Furthermore A. Yu. Mitrofanov also examines in detail the fragments of the work of Anna Komnena, which were dedicated to the phenomenon of so called Byzantine imposture. According to A. Yu. Mitrofanov, one of the first examples of Byzantine imposture arrived at the end of the reign of Emperor Leo III the Isaurian (717–741) with the appearance of the impostor Pseudo-Tiberius Pergamenus, who declared himself the surviving son of Emperor Justinian II Rhinotmetos (685–695, 705–711). The name of Justinian’s II son was Tiberius and he has been murdered as a child of eleven years old in 711 in front of his grandmother – Empress Anastasia. Drawing on the research of Paul Speck and others[9], A. Yu. Mitrofanov suggests that the hypothetical story of the “Life of Leo” (*Vita Leonis) about the murder of Tiberius, which had been reproduced in the “Chronography” of Theophanes the Confessor, probably has been interpolated during the rebellion of Pseudo-Tiberius Pergamenus to uncover him.

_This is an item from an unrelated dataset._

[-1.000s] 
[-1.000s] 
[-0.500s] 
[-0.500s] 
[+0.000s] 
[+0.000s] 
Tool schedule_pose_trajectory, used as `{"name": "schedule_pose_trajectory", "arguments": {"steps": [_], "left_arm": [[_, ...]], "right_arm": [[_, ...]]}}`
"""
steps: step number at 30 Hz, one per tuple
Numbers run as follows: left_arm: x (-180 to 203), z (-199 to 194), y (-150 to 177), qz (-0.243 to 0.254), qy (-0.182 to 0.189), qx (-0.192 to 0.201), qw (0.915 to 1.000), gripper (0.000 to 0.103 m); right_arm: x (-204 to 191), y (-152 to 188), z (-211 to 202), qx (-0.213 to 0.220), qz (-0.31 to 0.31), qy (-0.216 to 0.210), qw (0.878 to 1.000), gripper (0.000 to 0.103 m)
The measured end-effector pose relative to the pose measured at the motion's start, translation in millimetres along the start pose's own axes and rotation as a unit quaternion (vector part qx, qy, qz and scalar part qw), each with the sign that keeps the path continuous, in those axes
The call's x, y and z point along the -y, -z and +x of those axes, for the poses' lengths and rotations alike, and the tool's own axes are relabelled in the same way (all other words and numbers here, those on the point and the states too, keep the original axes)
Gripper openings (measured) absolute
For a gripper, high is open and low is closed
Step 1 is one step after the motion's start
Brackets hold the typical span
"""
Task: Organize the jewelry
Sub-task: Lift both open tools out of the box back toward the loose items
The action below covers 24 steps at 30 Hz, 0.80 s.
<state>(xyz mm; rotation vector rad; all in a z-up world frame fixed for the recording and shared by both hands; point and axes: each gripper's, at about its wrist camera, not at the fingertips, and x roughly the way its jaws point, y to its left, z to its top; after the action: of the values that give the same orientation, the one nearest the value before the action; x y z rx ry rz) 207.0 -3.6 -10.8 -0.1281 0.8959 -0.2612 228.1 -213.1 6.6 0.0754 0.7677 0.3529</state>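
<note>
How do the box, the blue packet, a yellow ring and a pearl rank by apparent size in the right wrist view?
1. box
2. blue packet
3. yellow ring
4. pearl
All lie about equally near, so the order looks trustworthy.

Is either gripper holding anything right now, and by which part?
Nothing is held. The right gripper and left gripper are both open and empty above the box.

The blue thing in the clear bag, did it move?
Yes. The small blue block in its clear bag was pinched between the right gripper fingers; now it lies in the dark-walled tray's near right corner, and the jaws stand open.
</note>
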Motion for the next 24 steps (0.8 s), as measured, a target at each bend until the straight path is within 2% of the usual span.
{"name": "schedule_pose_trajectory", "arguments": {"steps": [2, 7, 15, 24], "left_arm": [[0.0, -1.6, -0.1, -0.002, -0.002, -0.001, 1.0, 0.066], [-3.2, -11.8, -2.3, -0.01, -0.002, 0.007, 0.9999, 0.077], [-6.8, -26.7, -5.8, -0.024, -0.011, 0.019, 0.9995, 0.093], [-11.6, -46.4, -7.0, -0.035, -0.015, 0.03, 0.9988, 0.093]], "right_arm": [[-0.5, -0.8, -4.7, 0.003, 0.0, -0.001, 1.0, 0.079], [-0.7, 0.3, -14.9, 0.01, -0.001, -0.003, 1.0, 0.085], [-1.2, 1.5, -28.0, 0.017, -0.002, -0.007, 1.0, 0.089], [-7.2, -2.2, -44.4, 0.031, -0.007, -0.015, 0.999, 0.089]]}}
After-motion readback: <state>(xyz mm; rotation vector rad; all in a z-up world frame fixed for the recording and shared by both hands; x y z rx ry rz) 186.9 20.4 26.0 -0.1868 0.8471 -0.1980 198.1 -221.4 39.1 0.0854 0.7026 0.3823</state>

According to sources of the “dossier” of George Synkellos, one of them is, for example, a hypothetical “History of Leo and Constantine” (*HL), which had been followed by Theophanes the Confessor in the narrative of Byzantine history after the year 718, Pseudo-Tiberius Pergamenus received the support of the Umayyad Caliph Hisham Ibn Abdal-Malik (723–743)[10]. Such reliance on external enemies of the Byzantine Empire was characteristic of later Byzantine impostors, to whom Anna Komnena was contemporary. That is why Mitrofanov examines in detail the fragments of Anna Komnena on the impostors Pseudo-Michael and Pseudo-Diogenes I Furthermore the Author mentions out of the Russian Chronicles the rebellion of the impostor Pseudo-Diogenes II “Devgenevich” and the rebellion of his son, the Pseudo-Prince Vasilko Leonovich.